[Collection entries]
━━━━━━━━━━━━━━━━

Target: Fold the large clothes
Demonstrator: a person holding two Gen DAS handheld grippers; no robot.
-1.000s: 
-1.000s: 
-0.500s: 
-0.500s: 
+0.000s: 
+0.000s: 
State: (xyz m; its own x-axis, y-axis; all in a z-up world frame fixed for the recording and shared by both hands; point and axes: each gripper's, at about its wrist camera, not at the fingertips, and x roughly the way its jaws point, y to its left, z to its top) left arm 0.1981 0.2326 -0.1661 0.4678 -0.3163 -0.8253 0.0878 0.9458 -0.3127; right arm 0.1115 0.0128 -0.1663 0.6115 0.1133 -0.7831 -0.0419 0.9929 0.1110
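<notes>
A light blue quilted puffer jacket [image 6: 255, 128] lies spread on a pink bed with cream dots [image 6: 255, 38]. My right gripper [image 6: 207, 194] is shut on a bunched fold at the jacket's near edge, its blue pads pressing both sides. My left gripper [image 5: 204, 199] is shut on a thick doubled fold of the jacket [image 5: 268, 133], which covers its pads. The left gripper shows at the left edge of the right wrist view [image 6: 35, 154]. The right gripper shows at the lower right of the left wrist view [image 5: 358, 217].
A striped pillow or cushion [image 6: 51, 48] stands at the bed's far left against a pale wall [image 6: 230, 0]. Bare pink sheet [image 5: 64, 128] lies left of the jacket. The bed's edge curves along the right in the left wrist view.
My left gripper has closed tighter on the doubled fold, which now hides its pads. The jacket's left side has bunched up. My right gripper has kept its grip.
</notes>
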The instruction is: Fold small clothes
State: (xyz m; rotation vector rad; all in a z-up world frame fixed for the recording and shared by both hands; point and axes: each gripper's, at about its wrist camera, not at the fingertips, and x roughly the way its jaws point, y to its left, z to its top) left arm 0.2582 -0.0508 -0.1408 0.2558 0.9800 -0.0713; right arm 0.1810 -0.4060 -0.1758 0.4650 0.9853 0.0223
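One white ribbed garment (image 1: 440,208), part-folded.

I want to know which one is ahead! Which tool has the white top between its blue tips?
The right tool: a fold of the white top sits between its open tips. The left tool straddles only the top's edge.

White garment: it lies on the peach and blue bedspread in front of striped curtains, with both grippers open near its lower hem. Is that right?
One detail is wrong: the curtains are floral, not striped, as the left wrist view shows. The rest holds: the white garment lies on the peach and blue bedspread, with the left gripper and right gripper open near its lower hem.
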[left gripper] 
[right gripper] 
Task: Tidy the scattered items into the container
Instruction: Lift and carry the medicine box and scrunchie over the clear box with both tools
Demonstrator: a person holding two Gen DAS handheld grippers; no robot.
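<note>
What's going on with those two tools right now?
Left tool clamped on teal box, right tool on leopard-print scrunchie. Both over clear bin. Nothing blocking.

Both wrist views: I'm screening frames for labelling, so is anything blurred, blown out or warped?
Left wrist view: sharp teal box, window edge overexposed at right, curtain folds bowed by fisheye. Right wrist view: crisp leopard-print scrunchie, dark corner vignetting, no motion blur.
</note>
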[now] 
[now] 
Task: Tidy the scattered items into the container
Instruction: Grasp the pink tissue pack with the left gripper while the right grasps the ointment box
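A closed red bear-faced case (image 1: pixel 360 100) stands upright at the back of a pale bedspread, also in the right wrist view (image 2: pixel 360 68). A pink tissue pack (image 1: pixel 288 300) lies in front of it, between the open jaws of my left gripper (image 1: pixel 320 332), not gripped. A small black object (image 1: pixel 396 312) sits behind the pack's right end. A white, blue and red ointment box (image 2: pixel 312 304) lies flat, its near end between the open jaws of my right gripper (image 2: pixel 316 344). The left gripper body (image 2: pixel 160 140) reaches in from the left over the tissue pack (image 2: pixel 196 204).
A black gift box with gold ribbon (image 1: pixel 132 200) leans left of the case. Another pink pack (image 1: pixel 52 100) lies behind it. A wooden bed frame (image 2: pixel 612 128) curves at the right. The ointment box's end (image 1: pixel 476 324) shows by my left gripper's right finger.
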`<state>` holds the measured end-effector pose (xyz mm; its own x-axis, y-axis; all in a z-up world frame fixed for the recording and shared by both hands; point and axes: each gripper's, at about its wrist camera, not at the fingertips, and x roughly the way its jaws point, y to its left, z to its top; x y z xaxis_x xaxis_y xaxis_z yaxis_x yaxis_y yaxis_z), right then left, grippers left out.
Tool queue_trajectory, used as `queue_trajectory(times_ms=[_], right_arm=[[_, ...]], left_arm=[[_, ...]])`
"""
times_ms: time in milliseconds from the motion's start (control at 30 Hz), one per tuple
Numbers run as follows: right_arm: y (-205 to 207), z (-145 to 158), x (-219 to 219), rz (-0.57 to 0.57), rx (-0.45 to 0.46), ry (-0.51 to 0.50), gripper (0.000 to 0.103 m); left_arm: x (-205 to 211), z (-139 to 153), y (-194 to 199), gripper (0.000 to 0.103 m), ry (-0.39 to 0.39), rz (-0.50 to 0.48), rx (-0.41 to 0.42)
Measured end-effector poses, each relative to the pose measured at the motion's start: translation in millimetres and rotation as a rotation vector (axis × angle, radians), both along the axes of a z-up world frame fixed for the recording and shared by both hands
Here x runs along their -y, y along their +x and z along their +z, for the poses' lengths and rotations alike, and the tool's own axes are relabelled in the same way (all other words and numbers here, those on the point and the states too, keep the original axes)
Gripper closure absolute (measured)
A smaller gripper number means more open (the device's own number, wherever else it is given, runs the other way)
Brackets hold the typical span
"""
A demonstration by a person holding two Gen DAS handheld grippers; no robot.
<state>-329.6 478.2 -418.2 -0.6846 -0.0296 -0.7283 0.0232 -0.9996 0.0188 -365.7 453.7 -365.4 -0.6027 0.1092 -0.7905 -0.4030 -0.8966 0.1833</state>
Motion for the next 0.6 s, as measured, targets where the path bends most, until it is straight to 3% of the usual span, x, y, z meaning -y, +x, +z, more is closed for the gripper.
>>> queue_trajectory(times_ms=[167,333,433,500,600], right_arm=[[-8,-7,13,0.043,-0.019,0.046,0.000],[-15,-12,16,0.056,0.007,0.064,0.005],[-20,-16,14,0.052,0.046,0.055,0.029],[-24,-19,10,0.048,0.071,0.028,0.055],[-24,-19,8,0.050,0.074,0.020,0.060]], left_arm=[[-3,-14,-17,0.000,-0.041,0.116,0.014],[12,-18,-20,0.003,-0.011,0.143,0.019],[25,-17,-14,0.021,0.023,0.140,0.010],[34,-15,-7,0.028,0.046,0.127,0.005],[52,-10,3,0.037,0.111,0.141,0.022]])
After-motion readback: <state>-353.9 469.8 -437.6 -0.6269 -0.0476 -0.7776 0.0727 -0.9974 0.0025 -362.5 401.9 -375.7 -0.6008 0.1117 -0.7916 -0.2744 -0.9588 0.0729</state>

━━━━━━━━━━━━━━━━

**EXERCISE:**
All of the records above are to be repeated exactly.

**ANSWER TO THE EXERCISE:**
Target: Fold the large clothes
Demonstrator: a person holding two Gen DAS handheld grippers; no robot.
-1.000s: 
-1.000s: 
-0.500s: 
-0.500s: 
+0.000s: 
+0.000s: 
State: (xyz m; its own x-axis, y-axis; all in a z-up world frame fixed for the recording and shared by both hands; point and axes: each gripper's, at about its wrist camera, not at the fingertips, and x roughly the way its jaws point, y to its left, z to its top) left arm 0.1981 0.2326 -0.1661 0.4678 -0.3163 -0.8253 0.0878 0.9458 -0.3127; right arm 0.1115 0.0128 -0.1663 0.6115 0.1133 -0.7831 -0.0419 0.9929 0.1110
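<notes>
A light blue quilted puffer jacket [image 6: 255, 128] lies spread on a pink bed with cream dots [image 6: 255, 38]. My right gripper [image 6: 207, 194] is shut on a bunched fold at the jacket's near edge, its blue pads pressing both sides. My left gripper [image 5: 204, 199] is shut on a thick doubled fold of the jacket [image 5: 268, 133], which covers its pads. The left gripper shows at the left edge of the right wrist view [image 6: 35, 154]. The right gripper shows at the lower right of the left wrist view [image 5: 358, 217].
A striped pillow or cushion [image 6: 51, 48] stands at the bed's far left against a pale wall [image 6: 230, 0]. Bare pink sheet [image 5: 64, 128] lies left of the jacket. The bed's edge curves along the right in the left wrist view.
My left gripper has closed tighter on the doubled fold, which now hides its pads. The jacket's left side has bunched up. My right gripper has kept its grip.
</notes>
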The instruction is: Fold small clothes
State: (xyz m; rotation vector rad; all in a z-up world frame fixed for the recording and shared by both hands; point and axes: each gripper's, at about its wrist camera, not at the fingertips, and x roughly the way its jaws point, y to its left, z to its top) left arm 0.2582 -0.0508 -0.1408 0.2558 0.9800 -0.0713; right arm 0.1810 -0.4060 -0.1758 0.4650 0.9853 0.0223
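One white ribbed garment (image 1: 440,208), part-folded.

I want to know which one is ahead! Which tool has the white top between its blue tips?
The right tool: a fold of the white top sits between its open tips. The left tool straddles only the top's edge.

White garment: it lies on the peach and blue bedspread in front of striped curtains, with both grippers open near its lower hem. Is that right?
One detail is wrong: the curtains are floral, not striped, as the left wrist view shows. The rest holds: the white garment lies on the peach and blue bedspread, with the left gripper and right gripper open near its lower hem.
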[left gripper] 
[right gripper] 
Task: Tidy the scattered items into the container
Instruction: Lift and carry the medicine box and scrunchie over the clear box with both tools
Demonstrator: a person holding two Gen DAS handheld grippers; no robot.
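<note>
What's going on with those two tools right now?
Left tool clamped on teal box, right tool on leopard-print scrunchie. Both over clear bin. Nothing blocking.

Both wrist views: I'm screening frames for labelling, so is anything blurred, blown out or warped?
Left wrist view: sharp teal box, window edge overexposed at right, curtain folds bowed by fisheye. Right wrist view: crisp leopard-print scrunchie, dark corner vignetting, no motion blur.
</note>
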[now] 
[now] 
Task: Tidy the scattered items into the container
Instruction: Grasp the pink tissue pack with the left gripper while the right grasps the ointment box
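A closed red bear-faced case (image 1: pixel 360 100) stands upright at the back of a pale bedspread, also in the right wrist view (image 2: pixel 360 68). A pink tissue pack (image 1: pixel 288 300) lies in front of it, between the open jaws of my left gripper (image 1: pixel 320 332), not gripped. A small black object (image 1: pixel 396 312) sits behind the pack's right end. A white, blue and red ointment box (image 2: pixel 312 304) lies flat, its near end between the open jaws of my right gripper (image 2: pixel 316 344). The left gripper body (image 2: pixel 160 140) reaches in from the left over the tissue pack (image 2: pixel 196 204).
A black gift box with gold ribbon (image 1: pixel 132 200) leans left of the case. Another pink pack (image 1: pixel 52 100) lies behind it. A wooden bed frame (image 2: pixel 612 128) curves at the right. The ointment box's end (image 1: pixel 476 324) shows by my left gripper's right finger.
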`<state>` holds the measured end-effector pose (xyz mm; its own x-axis, y-axis; all in a z-up world frame fixed for the recording and shared by both hands; point and axes: each gripper's, at about its wrist camera, not at the fingertips, and x roughly the way its jaws point, y to its left, z to its top; x y z xaxis_x xaxis_y xaxis_z yaxis_x yaxis_y yaxis_z), right then left, grippers left out.
Tool queue_trajectory, used as `queue_trajectory(times_ms=[_], right_arm=[[_, ...]], left_arm=[[_, ...]])`
"""
times_ms: time in milliseconds from the motion's start (control at 30 Hz), one per tuple
Numbers run as follows: right_arm: y (-205 to 207), z (-145 to 158), x (-219 to 219), rz (-0.57 to 0.57), rx (-0.45 to 0.46), ry (-0.51 to 0.50), gripper (0.000 to 0.103 m); left_arm: x (-205 to 211), z (-139 to 153), y (-194 to 199), gripper (0.000 to 0.103 m), ry (-0.39 to 0.39), rz (-0.50 to 0.48), rx (-0.41 to 0.42)
Measured end-effector poses, each relative to the pose measured at the motion's start: translation in millimetres and rotation as a rotation vector (axis × angle, radians), both along the axes of a z-up world frame fixed for the recording and shared by both hands
Here x runs along their -y, y along their +x and z along their +z, for the poses' lengths and rotations alike, and the tool's own axes are relabelled in the same way (all other words and numbers here, those on the point and the states too, keep the original axes)
Gripper closure absolute (measured)
A smaller gripper number means more open (the device's own number, wherever else it is given, runs the other way)
Brackets hold the typical span
"""
A demonstration by a person holding two Gen DAS handheld grippers; no robot.
<state>-329.6 478.2 -418.2 -0.6846 -0.0296 -0.7283 0.0232 -0.9996 0.0188 -365.7 453.7 -365.4 -0.6027 0.1092 -0.7905 -0.4030 -0.8966 0.1833</state>
Motion for the next 0.6 s, as measured, targets where the path bends most, until it is straight to 3% of the usual span, x, y, z meaning -y, +x, +z, more is closed for the gripper.
>>> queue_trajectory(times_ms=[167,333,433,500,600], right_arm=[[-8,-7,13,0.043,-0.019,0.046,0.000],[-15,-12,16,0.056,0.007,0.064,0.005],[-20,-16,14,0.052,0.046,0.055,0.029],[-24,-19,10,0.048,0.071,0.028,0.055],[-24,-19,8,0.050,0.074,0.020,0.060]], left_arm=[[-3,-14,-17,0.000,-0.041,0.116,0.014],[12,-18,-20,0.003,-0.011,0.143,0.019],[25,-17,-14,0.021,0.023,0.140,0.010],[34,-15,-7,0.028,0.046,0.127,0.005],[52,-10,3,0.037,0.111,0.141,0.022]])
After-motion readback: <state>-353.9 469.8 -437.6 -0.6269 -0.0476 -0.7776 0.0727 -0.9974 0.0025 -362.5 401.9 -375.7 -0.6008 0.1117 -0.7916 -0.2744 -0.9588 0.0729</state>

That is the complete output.